Was there any resolution to this?

cuda - Using kernels with dynamic parallelism in jcuda - Stack Overflow

My setup for compiling this was:

nvcc -m64 -cubin -lcublas_device -lcudadevrt --device-c -I=$(CURR_DIR_INCLUDE) -I=$(COMMON_INCLUDE) -gencode arch=compute_52,code=sm_52 -rdc=true

The variables are just from make for imports, mainly trying to double check the flags.

Relevant compilation snippet:
JITOptions jitOptions = new JITOptions();
CUlinkState state = new CUlinkState();
cuLinkCreate(jitOptions, state);
boolean worked = false;
JCudaDriver.cuLinkAddFile(state, CUjitInputType.CU_JIT_INPUT_LIBRARY, “/usr/local/cuda-7.5/lib64/libcudadevrt.a”, jitOptions);
cuLinkAddFile(state, CUjitInputType.CU_JIT_INPUT_CUBIN, moduleFileName, jitOptions);

    long sz[] = new long[60000];
    Pointer image = new Pointer();
    cuLinkComplete(state, image, sz);
    cuLinkDestroy(state);
  I'm getting:

jcuda.CudaException: CUDA_ERROR_NO_BINARY_FOR_GPU

Hello

One comment to this question said: “Just got it to work! nvcc was naming the file something different than what I thought …” - so I considered this as resolved, and did not pursue it further.

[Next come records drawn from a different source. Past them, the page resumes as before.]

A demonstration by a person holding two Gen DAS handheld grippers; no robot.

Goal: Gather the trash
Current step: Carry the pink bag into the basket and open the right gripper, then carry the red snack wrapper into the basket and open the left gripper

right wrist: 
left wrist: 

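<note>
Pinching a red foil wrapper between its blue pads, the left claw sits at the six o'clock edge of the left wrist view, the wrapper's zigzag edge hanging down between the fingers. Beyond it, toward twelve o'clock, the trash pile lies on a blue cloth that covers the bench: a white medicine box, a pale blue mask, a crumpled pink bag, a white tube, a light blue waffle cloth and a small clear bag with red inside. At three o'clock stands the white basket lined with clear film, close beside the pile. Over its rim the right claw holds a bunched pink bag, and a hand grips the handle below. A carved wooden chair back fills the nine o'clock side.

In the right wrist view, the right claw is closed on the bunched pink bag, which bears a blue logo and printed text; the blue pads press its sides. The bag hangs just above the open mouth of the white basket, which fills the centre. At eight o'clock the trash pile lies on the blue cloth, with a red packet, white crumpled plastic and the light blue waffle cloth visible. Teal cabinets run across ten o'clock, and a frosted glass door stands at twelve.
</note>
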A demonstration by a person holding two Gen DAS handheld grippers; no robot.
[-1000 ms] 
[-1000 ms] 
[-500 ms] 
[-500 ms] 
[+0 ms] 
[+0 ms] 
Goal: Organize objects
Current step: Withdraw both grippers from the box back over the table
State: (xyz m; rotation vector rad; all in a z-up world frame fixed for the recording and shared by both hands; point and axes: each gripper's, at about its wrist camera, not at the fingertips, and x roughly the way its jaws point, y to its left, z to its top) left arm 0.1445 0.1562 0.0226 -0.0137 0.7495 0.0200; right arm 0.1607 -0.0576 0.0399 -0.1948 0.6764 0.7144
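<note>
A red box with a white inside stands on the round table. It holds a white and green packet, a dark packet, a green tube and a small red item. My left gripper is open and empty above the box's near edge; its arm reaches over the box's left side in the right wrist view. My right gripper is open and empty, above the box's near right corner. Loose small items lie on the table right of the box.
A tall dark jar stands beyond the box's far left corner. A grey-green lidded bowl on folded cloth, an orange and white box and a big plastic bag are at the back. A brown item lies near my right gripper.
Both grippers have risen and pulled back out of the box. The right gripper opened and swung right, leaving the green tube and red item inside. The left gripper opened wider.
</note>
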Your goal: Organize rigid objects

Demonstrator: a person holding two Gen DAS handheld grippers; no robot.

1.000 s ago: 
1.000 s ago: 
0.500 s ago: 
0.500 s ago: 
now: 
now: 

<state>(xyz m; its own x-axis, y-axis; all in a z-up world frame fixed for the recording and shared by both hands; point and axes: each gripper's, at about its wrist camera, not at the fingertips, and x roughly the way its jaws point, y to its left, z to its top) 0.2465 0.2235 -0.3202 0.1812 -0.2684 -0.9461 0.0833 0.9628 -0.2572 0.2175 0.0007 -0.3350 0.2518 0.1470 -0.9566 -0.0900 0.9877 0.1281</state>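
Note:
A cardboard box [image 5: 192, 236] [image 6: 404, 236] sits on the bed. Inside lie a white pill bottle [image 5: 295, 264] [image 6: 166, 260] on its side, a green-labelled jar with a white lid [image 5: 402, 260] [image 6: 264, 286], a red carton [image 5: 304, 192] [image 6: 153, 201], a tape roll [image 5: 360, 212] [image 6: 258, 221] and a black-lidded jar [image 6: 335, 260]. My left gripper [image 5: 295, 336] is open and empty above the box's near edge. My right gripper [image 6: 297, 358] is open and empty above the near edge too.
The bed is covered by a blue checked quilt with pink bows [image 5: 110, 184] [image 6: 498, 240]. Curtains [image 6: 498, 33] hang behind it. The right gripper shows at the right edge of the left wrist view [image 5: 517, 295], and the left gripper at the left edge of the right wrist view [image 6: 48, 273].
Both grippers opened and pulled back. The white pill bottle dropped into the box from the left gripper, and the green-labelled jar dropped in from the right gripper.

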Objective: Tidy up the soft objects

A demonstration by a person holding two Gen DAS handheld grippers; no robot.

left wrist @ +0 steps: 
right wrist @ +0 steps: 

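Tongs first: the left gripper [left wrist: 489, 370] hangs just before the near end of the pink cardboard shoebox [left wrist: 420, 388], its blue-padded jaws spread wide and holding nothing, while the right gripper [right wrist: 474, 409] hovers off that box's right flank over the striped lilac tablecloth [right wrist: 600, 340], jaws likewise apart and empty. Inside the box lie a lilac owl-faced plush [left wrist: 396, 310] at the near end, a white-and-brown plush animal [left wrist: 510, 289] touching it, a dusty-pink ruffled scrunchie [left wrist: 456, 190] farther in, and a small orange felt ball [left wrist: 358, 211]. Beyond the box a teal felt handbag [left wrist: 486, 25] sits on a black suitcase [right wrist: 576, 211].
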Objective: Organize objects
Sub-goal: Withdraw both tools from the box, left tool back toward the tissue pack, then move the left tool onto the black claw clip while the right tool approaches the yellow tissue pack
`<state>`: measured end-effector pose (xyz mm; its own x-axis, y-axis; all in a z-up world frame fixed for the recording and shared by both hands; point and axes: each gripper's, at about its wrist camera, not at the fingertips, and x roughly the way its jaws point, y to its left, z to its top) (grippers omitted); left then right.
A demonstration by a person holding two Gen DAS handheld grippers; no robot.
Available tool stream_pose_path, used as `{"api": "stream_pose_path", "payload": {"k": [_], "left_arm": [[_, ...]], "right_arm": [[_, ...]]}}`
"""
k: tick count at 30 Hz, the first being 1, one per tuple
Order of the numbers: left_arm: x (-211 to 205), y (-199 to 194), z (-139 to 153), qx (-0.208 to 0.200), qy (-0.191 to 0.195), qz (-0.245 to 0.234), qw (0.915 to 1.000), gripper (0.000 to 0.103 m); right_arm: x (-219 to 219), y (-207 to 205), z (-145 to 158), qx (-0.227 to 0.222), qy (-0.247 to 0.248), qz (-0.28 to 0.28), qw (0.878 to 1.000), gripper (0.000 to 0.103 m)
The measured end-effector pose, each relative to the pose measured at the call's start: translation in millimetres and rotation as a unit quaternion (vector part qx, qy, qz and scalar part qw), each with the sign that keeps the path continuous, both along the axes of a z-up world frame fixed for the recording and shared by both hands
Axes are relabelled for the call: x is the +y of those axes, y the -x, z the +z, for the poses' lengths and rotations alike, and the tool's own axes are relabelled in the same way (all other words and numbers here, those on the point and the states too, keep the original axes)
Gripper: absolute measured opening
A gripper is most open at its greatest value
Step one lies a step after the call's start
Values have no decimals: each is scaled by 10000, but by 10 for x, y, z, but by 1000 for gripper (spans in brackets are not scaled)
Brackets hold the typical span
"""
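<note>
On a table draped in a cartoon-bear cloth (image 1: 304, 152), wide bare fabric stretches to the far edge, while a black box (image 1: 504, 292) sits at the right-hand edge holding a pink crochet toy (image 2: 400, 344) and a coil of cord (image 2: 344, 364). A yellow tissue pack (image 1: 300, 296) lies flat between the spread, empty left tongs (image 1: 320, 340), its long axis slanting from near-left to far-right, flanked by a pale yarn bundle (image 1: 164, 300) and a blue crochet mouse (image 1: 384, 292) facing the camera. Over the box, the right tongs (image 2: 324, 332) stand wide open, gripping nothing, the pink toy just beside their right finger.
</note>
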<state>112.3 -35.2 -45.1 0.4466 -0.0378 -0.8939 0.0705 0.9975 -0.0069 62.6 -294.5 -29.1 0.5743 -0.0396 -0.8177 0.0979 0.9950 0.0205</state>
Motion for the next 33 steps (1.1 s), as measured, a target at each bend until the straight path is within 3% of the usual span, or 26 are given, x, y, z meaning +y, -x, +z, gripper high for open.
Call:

In general, as one might guess from the JITOptions class, this part of the API is at the border of what may reasonably be represented in Java with the (simple) Pointer class (I did not have all details of JIT compilation on the radar back when I started JCuda…). Of course, I did some basic tests - that’s why I introduced the JITOptions after all - but will have to do more tests with the JIT, considering the possible linker options, runtime CUBIN and PTX management, and especially the linking against libraries like libcudadevrt (this, admittedly, was not tested at all until now - I’ll put the task to create a test/sample for this on my “todo” list…)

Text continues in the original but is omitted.